**Exercise instructions**. Every line with "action" in it must be copied from the data.
● ● ● ●
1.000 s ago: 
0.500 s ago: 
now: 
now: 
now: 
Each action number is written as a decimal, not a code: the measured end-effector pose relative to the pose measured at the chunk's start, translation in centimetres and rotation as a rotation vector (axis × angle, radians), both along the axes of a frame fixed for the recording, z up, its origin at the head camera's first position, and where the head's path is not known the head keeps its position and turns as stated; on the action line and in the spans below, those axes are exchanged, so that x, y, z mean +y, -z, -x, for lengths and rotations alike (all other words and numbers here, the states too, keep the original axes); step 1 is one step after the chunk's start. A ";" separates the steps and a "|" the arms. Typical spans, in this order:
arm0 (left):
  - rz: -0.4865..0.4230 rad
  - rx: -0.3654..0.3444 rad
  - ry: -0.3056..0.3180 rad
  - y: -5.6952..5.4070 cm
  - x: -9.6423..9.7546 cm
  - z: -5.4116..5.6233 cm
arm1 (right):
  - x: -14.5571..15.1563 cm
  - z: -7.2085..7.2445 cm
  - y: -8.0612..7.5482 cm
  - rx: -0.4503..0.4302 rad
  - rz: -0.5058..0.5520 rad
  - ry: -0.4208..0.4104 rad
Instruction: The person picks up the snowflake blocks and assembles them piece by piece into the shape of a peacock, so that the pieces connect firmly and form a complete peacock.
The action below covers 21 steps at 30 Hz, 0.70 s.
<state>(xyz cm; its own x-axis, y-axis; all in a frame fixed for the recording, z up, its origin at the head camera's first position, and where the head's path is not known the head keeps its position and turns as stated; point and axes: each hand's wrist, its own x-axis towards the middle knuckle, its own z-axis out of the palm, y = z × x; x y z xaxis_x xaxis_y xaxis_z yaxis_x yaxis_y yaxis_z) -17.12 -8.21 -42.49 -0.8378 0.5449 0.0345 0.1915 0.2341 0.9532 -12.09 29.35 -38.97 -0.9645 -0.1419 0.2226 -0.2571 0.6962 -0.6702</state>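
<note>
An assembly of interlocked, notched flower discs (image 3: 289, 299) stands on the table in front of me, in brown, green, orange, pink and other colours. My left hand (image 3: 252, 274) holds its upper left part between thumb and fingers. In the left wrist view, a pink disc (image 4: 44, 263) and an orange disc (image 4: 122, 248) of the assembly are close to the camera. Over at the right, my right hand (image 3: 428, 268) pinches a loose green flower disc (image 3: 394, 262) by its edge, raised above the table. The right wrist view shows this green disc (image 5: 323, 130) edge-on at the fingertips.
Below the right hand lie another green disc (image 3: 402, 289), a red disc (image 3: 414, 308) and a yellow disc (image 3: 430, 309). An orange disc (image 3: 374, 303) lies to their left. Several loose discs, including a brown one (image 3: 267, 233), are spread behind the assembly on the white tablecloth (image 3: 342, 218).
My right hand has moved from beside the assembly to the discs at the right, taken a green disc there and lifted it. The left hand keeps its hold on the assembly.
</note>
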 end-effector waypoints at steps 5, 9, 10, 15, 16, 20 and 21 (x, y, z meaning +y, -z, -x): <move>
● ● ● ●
**Output for this task**.
Each action number is written as a decimal, not a code: the measured end-effector pose relative to the pose measured at the chunk's start, translation in centimetres and rotation as a rotation vector (axis × angle, radians), both along the axes of a frame fixed for the recording, z up, its origin at the head camera's first position, and where the head's path is not known the head keeps its position and turns as stated; on the action line and in the spans below, those axes are exchanged, so that x, y, z mean +y, -z, -x, for lengths and rotations alike (all other words and numbers here, the states too, keep the original axes); step 1 is one step after the chunk's start. A ";" separates the steps and a "|" the arms. Typical spans, in this order:
The action below covers 21 steps at 30 Hz, 0.70 s.

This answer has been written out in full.